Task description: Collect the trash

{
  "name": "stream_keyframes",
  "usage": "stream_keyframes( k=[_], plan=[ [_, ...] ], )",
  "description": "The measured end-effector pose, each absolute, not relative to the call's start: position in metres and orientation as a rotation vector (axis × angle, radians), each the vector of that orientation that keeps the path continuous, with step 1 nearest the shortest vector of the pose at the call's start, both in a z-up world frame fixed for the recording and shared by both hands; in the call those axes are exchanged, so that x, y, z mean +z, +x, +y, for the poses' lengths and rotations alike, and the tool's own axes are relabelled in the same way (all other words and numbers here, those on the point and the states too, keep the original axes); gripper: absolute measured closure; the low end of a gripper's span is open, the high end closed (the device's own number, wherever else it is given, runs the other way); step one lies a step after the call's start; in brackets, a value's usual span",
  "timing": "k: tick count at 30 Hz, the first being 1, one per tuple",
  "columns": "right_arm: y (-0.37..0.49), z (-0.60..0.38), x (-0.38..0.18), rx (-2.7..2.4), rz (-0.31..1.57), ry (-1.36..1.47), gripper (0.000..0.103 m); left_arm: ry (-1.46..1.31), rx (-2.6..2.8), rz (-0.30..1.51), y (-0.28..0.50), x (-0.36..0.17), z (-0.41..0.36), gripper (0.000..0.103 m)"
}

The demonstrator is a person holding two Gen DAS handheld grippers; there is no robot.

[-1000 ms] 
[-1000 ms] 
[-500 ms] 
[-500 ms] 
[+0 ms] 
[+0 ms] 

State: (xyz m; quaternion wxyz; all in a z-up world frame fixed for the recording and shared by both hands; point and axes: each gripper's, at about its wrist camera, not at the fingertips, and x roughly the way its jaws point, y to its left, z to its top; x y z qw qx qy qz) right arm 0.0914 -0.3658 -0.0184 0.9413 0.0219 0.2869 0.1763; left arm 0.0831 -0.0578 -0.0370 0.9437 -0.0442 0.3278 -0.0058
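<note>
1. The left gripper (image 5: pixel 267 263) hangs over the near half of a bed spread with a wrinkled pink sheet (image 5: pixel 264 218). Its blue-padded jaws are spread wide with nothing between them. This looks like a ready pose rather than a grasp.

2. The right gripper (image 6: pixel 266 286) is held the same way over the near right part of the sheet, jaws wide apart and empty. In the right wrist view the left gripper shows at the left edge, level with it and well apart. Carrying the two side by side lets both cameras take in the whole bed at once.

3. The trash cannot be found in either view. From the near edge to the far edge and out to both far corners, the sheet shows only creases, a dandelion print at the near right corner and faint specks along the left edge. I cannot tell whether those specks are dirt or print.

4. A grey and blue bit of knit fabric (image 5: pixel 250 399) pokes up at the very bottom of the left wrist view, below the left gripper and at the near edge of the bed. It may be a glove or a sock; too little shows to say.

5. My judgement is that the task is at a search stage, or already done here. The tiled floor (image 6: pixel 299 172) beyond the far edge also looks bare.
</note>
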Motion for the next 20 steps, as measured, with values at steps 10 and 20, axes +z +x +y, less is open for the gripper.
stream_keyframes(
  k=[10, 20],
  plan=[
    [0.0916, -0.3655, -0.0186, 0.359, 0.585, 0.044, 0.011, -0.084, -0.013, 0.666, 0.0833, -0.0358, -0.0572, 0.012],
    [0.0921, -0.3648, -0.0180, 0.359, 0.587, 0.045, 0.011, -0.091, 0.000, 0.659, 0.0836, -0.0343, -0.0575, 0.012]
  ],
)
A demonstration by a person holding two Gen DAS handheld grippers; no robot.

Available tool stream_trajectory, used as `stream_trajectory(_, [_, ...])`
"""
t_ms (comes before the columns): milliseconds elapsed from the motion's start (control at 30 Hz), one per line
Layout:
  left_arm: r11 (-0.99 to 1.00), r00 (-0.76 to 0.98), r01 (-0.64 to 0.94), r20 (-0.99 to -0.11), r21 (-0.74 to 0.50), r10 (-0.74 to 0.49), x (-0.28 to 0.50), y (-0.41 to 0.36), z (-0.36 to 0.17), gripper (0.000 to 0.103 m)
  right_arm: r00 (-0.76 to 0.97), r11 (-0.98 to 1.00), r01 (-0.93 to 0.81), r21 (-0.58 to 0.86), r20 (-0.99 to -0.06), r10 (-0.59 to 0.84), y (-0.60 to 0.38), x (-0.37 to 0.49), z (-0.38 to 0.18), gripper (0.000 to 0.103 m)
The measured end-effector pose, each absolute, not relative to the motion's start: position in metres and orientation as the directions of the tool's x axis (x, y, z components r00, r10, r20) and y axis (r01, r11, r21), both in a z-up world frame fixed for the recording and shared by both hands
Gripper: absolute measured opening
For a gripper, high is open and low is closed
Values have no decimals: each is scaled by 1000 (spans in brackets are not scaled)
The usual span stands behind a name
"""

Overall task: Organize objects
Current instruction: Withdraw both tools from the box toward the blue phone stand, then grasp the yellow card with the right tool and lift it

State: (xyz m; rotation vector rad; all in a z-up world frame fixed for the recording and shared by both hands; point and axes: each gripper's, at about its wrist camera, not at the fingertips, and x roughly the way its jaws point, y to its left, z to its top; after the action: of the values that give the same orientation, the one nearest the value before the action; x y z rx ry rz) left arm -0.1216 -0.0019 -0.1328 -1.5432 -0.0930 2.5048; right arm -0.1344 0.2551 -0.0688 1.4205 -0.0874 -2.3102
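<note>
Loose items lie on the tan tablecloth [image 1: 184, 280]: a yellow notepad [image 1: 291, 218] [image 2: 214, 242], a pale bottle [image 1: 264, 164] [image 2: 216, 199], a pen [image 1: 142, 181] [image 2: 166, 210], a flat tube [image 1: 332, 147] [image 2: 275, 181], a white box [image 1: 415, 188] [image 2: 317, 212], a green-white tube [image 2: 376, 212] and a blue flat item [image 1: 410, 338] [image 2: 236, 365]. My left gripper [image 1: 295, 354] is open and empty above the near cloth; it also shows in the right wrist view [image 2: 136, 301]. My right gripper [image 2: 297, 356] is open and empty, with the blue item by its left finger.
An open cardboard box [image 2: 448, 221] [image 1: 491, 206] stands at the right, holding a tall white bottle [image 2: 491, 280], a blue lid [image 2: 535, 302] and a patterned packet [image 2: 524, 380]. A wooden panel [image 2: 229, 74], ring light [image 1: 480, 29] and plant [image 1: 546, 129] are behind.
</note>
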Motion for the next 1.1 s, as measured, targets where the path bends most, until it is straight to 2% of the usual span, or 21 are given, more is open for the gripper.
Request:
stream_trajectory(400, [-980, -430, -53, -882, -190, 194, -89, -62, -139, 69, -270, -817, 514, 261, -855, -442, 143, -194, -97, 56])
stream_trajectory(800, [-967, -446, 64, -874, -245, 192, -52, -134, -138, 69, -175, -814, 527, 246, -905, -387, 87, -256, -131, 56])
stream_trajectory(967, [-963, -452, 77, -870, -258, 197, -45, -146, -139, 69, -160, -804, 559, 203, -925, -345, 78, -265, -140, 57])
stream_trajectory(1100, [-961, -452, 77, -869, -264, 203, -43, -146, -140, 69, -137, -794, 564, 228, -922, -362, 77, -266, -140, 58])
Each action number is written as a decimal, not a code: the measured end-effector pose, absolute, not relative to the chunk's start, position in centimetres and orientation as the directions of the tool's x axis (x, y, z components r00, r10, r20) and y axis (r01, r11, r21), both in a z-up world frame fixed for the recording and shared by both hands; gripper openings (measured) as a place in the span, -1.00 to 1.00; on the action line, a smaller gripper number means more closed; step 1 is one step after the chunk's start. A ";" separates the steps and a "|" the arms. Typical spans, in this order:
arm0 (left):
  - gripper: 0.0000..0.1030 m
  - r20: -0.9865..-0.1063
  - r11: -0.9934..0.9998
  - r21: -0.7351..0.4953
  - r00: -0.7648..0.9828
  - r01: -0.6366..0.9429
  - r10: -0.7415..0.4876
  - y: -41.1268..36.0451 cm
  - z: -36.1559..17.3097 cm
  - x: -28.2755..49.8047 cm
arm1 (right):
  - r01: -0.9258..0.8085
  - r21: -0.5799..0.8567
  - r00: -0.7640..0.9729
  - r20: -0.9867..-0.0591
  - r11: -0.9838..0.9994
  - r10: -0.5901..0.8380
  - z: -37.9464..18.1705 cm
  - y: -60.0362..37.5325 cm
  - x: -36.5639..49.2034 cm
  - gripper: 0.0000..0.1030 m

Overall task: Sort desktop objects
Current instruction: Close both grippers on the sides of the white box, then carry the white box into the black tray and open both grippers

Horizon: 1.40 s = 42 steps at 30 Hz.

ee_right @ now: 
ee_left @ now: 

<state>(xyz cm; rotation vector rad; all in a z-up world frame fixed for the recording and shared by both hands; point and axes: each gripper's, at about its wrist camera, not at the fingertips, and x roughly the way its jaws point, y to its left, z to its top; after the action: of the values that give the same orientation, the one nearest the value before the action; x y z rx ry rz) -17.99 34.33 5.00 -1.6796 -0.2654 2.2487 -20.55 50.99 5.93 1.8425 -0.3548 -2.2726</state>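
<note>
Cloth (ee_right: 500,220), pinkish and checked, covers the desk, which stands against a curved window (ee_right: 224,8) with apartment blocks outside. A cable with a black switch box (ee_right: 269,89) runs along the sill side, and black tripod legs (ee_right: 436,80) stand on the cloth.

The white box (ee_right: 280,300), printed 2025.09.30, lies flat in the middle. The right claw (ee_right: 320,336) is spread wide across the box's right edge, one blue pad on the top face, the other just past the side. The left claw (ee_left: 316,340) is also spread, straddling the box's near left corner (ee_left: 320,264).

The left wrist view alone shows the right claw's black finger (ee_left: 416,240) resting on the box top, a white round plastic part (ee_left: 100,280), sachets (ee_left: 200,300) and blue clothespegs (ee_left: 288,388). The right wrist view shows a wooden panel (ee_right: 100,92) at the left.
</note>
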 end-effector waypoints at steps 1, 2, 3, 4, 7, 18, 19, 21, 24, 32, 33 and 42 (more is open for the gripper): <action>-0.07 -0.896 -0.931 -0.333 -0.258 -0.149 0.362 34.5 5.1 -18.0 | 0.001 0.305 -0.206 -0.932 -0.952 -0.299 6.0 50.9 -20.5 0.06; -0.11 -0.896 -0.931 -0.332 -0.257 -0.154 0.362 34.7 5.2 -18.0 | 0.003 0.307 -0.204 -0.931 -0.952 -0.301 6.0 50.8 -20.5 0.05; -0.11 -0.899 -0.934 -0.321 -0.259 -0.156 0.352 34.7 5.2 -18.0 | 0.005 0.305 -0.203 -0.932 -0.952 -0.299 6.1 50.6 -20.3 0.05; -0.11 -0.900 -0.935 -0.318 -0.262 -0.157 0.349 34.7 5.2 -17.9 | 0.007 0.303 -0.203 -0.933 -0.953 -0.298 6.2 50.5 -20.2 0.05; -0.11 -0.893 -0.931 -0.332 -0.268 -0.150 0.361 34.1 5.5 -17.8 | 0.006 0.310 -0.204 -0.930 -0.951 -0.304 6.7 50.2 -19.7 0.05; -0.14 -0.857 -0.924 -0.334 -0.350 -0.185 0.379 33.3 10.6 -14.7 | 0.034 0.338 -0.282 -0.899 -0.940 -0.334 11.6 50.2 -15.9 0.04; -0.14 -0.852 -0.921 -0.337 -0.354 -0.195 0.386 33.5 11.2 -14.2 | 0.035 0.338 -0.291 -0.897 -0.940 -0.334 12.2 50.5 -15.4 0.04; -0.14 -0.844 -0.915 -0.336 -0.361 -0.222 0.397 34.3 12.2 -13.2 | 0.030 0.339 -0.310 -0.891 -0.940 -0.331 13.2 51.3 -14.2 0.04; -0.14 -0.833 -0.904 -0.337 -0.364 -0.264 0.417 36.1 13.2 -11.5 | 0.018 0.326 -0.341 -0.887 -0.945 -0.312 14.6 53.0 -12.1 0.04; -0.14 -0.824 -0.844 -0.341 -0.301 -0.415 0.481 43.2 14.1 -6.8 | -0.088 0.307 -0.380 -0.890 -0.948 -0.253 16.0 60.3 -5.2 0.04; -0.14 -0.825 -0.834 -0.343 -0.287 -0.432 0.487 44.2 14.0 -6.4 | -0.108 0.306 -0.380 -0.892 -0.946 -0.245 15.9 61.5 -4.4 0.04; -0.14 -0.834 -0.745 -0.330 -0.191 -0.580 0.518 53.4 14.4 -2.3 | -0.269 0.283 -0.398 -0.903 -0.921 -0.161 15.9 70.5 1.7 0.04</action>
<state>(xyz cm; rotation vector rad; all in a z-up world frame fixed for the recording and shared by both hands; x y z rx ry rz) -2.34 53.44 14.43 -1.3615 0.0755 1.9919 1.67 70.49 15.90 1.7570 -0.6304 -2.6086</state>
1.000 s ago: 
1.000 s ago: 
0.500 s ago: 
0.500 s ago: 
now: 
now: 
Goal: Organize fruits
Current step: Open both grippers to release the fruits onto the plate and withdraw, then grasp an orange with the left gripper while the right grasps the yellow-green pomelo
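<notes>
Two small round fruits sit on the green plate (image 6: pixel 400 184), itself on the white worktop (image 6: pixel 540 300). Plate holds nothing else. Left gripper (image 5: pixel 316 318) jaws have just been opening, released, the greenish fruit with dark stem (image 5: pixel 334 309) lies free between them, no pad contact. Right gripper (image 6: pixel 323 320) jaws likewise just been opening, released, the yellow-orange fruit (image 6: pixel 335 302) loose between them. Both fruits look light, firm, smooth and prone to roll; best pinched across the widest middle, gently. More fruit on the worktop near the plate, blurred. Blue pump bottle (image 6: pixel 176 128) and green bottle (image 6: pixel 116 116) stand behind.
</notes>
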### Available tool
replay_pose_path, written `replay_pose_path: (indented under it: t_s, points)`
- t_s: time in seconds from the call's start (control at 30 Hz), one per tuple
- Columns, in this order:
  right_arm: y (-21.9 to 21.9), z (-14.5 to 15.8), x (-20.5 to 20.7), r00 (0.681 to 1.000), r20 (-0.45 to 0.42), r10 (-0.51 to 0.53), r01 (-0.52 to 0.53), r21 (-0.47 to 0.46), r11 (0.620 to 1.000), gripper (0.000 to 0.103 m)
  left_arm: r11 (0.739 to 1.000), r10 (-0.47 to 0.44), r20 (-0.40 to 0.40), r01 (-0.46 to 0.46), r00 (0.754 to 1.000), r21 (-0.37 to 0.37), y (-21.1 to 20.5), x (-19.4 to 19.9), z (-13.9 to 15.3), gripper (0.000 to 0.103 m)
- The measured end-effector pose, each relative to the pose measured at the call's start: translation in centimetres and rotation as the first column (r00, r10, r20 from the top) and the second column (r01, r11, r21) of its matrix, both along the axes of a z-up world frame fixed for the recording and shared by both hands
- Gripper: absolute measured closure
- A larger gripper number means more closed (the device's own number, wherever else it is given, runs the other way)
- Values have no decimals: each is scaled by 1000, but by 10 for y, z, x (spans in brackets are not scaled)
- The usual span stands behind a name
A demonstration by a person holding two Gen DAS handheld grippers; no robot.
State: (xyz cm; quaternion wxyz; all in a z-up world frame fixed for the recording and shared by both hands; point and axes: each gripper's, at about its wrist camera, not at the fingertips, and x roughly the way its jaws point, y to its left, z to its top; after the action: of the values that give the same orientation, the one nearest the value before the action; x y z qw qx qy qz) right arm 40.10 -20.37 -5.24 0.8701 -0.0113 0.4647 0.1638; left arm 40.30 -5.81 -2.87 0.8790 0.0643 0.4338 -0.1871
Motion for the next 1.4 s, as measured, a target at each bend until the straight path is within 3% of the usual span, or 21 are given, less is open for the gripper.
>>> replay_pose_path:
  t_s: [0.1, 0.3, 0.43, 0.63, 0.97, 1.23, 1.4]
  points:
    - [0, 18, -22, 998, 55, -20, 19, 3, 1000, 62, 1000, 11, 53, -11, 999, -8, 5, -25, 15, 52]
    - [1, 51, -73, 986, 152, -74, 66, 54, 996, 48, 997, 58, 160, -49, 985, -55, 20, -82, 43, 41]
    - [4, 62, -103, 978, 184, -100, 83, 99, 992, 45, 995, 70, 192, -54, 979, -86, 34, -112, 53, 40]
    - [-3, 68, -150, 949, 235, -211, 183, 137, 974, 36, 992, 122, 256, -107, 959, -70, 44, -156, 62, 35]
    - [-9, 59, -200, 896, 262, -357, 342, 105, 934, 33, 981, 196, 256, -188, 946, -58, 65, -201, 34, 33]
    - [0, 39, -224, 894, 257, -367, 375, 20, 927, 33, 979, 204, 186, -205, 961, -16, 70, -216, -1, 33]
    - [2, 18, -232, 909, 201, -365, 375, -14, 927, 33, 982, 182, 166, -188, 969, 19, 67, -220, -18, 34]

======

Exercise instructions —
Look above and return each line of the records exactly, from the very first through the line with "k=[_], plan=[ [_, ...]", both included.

Solution for this problem —
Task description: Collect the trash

{
  "name": "stream_keyframes",
  "usage": "stream_keyframes( k=[_], plan=[ [_, ...] ], )",

There's no more to the answer.